Here’s a brief write-up of what I took away from the day.
Knowledge management
One of the main themes at the conference was the key business need to retain, manage and utilise knowledge within the workforce. High staff turnover, redundancy and retirement are all major factors today; businesses need to capture what is in the heads of their staff and what is being output as emails and documents before information is literally lost.
Social media is the ideal solution to what companies have been trying to do for years. Capture and disseminate information. And it does it so much better than any of the useless, tried and failed KM/IM/IT projects that I’ve witnessed over the years. Done well, a social workplace can capture all the information that is usually hidden in email, which is the main method that we use to communicate and transfer knowledge in organisations. It can capture all the conversations, comments, ideas and events that take place around a topic or project or policy. And it can make all that information available to everyone in the workplace, in any office or work location. With APIs and mashups, we can transform this data into something meaningful and usable, driving business intelligence and ideas for action.
Innovation
In difficult financial times and being expected to do more with less, companies are turning to crowdsourcing and really listening to their staff. Social platforms flatten the organisational structure, encouraging staff to talk to anyone, throw around ideas, debate and demonstrate, all helping to drive innovation and create ways to save money or do things more efficiently.
Project management
Traditional project management not being the flavour of the month (or should that be decade?) it was interesting to see examples of social solutions being employed in projects. Organisations that are driven by programmes and projects can make savings in travel time and expenses by moving table meetings online. The project plan is stored in a collaborative environment, so everyone is kept informed, minimising mistakes due to communications errors, and managers can see live progress updates.
Strategy and implementation
It’s not about technology. Just installing a new system is not enough. Introducing social media into the workplace needs ongoing support and education.
For promotion, viral doesn’t work on an enterprise level. You need to seek out the communities that already exist in the organisation and cultivate them online to align with business objectives. Most importantly, don’t start a new online community space with no content and no people. And rather than just creating a new space and hoping for people to come, embedding social tools into existing applications is a better way of engaging existing users.
Don’t go for a big bang release of an all-singing all-dancing social intranet. Drip feed social aspects into the mix and let staff get used to them. Recognise that you can’t replace email, but try to take conversations to the social space.
There is generally a requirement for some moderation and shepherding. The biggest problem was spam updates such as “My hair is looking great today” containing no business value.
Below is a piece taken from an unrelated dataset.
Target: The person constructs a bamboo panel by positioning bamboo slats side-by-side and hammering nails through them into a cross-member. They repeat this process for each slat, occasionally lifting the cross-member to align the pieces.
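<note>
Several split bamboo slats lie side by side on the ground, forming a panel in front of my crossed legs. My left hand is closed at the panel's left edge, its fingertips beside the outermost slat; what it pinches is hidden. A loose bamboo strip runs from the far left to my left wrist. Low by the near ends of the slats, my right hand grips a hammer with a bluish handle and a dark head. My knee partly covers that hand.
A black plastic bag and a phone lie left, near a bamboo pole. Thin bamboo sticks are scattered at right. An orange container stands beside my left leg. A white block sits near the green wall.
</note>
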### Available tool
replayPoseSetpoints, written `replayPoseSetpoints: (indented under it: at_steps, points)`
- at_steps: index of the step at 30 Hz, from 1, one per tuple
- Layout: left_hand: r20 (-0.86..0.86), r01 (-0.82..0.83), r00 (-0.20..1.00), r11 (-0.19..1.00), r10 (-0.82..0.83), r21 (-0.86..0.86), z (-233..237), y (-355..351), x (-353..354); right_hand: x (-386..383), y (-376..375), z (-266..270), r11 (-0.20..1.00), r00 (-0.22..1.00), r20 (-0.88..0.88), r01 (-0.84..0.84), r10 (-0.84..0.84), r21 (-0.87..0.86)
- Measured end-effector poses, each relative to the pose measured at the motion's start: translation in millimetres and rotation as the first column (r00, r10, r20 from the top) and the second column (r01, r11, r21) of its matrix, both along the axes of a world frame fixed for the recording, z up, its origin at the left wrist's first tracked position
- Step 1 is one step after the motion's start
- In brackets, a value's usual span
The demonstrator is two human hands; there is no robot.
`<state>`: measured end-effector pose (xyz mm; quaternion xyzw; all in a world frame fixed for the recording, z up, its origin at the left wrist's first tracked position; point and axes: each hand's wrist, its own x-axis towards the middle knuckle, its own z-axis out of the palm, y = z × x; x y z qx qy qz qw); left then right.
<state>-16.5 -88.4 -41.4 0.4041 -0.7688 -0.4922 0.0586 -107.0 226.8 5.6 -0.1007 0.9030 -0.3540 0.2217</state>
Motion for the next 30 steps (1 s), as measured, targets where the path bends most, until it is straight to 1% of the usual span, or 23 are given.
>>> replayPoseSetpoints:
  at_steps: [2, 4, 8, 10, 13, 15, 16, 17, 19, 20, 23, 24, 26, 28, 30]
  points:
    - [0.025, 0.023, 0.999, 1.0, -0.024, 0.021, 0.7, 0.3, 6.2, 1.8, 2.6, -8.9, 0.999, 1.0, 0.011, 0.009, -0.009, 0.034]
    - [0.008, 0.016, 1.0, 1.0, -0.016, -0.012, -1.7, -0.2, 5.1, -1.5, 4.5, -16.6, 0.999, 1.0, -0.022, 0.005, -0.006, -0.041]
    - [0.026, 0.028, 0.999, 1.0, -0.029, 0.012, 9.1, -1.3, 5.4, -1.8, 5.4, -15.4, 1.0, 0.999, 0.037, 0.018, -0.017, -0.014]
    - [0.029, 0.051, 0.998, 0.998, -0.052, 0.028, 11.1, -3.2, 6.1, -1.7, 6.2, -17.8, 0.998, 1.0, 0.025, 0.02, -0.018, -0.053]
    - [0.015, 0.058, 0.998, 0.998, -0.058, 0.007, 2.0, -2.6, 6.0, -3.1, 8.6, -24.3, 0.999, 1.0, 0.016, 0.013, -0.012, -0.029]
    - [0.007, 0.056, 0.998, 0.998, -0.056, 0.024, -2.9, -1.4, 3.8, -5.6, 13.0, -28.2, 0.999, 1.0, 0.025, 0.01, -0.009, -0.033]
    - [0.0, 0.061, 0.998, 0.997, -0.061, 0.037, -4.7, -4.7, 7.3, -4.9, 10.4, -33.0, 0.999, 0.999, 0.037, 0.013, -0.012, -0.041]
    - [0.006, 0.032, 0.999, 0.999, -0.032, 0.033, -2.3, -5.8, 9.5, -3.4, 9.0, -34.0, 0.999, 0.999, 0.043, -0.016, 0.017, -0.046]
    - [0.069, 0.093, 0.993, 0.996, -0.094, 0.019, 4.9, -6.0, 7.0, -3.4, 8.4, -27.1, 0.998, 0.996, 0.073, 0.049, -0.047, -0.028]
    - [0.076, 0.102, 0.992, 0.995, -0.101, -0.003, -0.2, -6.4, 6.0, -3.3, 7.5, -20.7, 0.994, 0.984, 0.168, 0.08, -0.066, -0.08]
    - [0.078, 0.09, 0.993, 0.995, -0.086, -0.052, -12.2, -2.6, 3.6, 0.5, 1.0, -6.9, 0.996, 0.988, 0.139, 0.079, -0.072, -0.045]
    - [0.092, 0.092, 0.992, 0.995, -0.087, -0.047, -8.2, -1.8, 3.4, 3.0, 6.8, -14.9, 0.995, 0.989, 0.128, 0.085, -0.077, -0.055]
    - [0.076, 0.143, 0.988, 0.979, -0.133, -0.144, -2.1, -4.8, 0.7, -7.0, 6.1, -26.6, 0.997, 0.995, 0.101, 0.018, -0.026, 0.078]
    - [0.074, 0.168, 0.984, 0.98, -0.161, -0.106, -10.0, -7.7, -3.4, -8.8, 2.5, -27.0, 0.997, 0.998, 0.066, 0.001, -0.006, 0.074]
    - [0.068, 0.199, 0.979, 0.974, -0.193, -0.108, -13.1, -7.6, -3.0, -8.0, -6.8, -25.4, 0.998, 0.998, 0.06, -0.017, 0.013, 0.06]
Feedback from organisations at the conference indicated that it takes at least a year before you can expect to see results. And a very important point that I noted was that typical internal networks are not setup to cope with modern social software, especially where video publishing and consumption is involved. And I just know that will be that case at my workplace being that internet access reduces to a crawl at lunchtimes.
Management support and uptake
There are some blockers to be aware of. In some organisations, sharing knowledge is alien and means reducing personal power. People with salaries based on bonuses feel that they don’t benefit from sharing and live in culture of keeping what they know under wraps.Companies generally got good support from senior management and worker-bee staff but there was still talk of resistance from middle-management looking on staff who use social tools as time-wasters. And advocacy at senior levels is not enough. Senior staff have to be seen leading by example, promoting a culture of permission, using the tools even if they have a PA who does it for them.
Education
There were several examples of companies using drop-in clinics in the workplace for those members of staff who are not acquainted with using social media tools. So while staff who regularly share and engage on Facebook and Twitter will get to grips with social tools in the workplace, we have to remember that not everyone uses these sites. But on the other side of the coin there was a school of thought stating that you can’t teach social; the only way to learn social media is to use it.
Incentives
It was interesting to see examples of point systems, recognition and gamification at work within companies. Accenture use a scoring system, which sounded like a Klout score measuring employee contributions and activity in social spaces. And while it was acknowledged that most people are lurkers, and lurkers are fine because they still consume company messages, there was a push to encourage staff to contribute, cultivate and interact with content online.
Outcomes
- Death of in-house publications as the news and conversation around it moves online
- Reduced email, especially all-staff emails, as messages become targeted and part of the online conversation
- Staff engagement improves as they feel part of the conversation
- Live feeds are available giving live business intelligence
- Remote workers feel more connected
What the conference lacked
The subject of information security was only briefly touched on towards the end of the day and I’m not sure why I didn’t hear more about this during the day. Surely private sector companies have the same security concerns as government and public sector organisations? Most of the social platforms talked about were available anywhere via the internet.And, being a details guy, I wanted to hear more about what happens to the social content/comment and its use in developing taxonomies and improving search via social tagging and moderation. There was little talk about content quality, structure or findability.Maybe next year?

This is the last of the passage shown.